• **DIRECTIONS FOR THIS TASK**: Copy every line of the entries that includes the word "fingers".
-=-=-=-=-
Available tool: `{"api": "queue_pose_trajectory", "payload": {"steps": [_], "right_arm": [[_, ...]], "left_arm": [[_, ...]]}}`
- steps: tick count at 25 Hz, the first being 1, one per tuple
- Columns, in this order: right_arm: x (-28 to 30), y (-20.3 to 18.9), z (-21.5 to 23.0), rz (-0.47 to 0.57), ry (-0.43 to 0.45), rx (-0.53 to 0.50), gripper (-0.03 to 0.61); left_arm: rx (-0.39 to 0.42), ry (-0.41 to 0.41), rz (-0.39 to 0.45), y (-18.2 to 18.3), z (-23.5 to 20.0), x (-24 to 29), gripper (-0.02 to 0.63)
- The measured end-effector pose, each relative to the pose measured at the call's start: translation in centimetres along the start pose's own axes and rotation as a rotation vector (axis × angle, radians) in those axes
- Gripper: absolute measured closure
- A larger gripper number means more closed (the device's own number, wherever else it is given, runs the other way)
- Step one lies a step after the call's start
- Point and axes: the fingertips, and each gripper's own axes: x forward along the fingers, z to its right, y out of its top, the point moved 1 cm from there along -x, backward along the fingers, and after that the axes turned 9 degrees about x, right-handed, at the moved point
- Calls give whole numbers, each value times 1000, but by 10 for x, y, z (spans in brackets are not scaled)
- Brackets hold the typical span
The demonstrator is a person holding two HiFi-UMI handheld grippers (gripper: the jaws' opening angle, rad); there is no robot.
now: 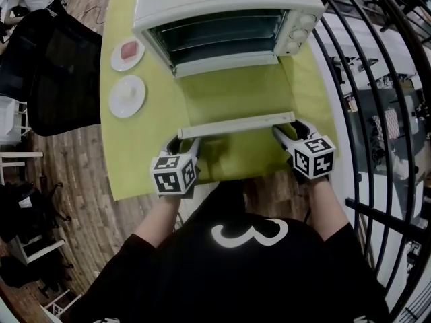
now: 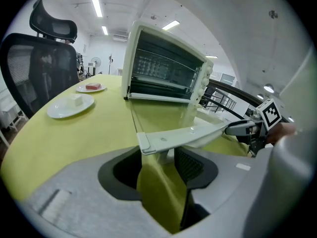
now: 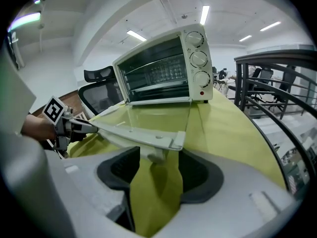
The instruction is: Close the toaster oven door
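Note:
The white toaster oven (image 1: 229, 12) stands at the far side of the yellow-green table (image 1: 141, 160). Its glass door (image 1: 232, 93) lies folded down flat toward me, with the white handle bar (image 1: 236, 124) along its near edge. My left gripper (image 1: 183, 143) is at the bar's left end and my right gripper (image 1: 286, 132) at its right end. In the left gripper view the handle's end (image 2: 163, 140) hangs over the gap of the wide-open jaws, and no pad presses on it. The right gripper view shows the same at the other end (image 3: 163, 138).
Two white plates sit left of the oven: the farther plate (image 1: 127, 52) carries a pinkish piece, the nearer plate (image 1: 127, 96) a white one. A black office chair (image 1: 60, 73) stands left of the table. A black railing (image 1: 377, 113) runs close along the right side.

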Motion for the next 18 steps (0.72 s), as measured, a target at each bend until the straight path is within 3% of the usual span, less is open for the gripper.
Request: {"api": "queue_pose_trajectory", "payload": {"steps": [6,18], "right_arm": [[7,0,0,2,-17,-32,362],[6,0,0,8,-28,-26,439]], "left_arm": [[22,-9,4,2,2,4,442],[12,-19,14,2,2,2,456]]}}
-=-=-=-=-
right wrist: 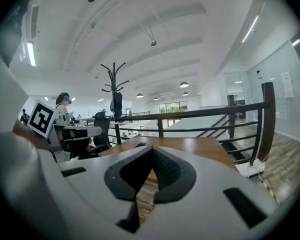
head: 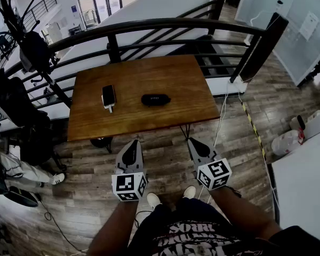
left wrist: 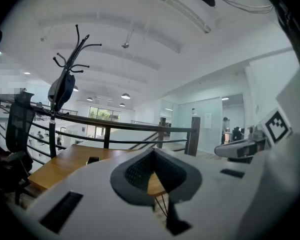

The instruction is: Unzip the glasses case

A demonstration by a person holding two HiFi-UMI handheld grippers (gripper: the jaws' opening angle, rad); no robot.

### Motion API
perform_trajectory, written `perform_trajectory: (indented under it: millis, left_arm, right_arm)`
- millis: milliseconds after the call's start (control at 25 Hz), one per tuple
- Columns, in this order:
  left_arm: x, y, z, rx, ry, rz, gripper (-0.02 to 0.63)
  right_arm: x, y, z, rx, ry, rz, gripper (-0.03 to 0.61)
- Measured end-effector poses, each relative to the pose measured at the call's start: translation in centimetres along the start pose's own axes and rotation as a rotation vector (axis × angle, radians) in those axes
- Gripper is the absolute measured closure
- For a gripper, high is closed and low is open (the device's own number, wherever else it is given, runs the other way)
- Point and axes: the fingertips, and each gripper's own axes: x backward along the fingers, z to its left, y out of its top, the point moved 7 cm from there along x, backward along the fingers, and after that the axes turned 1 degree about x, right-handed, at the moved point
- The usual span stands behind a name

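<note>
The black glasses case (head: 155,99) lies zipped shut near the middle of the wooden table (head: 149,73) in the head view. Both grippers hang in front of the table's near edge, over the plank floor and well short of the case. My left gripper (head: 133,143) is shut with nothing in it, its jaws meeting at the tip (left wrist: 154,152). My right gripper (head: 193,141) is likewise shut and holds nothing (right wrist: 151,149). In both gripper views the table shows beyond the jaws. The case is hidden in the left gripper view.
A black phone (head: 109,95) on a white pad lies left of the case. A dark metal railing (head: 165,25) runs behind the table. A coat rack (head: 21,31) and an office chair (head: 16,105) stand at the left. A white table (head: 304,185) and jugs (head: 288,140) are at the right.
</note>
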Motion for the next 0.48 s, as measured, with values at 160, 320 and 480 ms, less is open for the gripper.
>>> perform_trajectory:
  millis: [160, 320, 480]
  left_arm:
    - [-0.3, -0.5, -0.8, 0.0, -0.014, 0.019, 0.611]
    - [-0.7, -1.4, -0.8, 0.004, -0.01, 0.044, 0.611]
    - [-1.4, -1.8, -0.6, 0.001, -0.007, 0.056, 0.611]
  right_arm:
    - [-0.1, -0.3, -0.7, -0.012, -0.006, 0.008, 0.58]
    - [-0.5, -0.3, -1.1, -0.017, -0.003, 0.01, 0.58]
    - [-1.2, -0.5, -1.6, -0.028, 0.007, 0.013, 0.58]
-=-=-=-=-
• **SOLUTION FOR THIS TASK**:
- Point and axes: the fingertips, and each gripper's own axes: x forward along the fingers, z to its right, y out of its top, the point moved 1 cm from there along -x, backward along the fingers, and after that the axes turned 9 degrees about x, right-handed, at the moved point
- Point and axes: the fingertips, and each gripper's own axes: x backward along the fingers, z to its left, y out of its top, the point moved 7 cm from there along x, backward along the fingers, and after that the axes turned 1 degree about x, right-handed, at the moved point

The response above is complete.